• [ABOUT THIS EXERCISE]: Begin with the line holding "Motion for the", then print every line after it through the end of the data, exactly and with nothing added.

• [SUPPLIED DATA]:
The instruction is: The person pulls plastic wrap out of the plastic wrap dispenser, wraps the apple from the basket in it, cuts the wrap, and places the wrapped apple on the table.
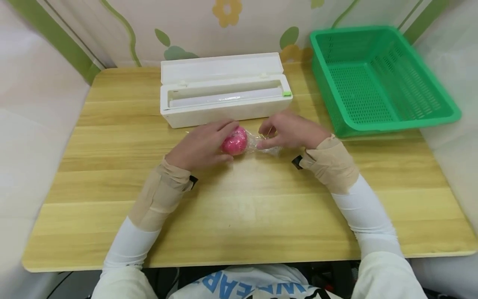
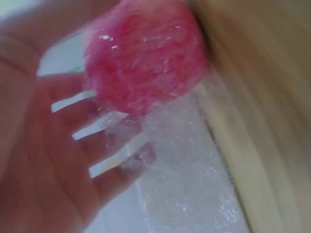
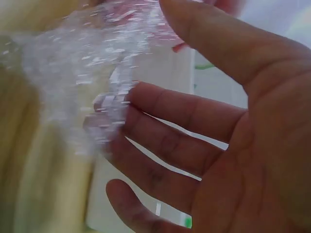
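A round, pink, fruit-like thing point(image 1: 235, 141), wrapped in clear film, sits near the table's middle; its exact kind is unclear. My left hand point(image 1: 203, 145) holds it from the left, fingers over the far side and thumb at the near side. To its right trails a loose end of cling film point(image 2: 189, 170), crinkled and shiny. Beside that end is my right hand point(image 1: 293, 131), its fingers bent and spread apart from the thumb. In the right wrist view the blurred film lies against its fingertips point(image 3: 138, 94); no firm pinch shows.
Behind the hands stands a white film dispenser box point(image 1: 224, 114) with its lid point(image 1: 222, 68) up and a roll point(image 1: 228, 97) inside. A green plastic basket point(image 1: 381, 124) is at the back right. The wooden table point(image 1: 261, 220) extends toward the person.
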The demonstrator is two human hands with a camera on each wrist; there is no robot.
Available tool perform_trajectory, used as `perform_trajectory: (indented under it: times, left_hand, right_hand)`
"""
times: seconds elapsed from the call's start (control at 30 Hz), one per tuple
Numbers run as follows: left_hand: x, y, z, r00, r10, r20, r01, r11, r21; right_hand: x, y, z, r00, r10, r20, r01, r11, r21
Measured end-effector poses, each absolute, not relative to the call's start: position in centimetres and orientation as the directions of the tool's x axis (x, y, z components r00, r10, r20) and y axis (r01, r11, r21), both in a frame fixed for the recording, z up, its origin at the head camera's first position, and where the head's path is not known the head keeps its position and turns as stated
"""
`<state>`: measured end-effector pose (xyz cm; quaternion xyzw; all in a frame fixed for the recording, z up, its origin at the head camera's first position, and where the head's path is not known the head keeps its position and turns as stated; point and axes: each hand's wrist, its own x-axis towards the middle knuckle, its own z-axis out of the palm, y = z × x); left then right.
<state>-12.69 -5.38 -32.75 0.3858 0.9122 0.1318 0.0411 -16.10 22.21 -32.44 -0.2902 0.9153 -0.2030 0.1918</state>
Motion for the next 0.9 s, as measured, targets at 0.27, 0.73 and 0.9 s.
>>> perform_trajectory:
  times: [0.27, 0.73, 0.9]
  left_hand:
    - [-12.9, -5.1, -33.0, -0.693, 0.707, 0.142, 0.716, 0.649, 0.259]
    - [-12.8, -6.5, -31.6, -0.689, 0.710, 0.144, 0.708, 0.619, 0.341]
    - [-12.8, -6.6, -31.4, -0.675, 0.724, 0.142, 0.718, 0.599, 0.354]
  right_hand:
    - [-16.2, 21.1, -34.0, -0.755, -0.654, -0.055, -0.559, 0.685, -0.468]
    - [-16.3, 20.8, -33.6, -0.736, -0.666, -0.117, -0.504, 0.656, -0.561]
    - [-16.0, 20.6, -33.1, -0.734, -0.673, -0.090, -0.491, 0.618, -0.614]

• [RESULT FOR THIS EXERCISE]:
Motion for the next 0.9 s, as measured, targets at 0.27, 0.73 and 0.9 s.
>>> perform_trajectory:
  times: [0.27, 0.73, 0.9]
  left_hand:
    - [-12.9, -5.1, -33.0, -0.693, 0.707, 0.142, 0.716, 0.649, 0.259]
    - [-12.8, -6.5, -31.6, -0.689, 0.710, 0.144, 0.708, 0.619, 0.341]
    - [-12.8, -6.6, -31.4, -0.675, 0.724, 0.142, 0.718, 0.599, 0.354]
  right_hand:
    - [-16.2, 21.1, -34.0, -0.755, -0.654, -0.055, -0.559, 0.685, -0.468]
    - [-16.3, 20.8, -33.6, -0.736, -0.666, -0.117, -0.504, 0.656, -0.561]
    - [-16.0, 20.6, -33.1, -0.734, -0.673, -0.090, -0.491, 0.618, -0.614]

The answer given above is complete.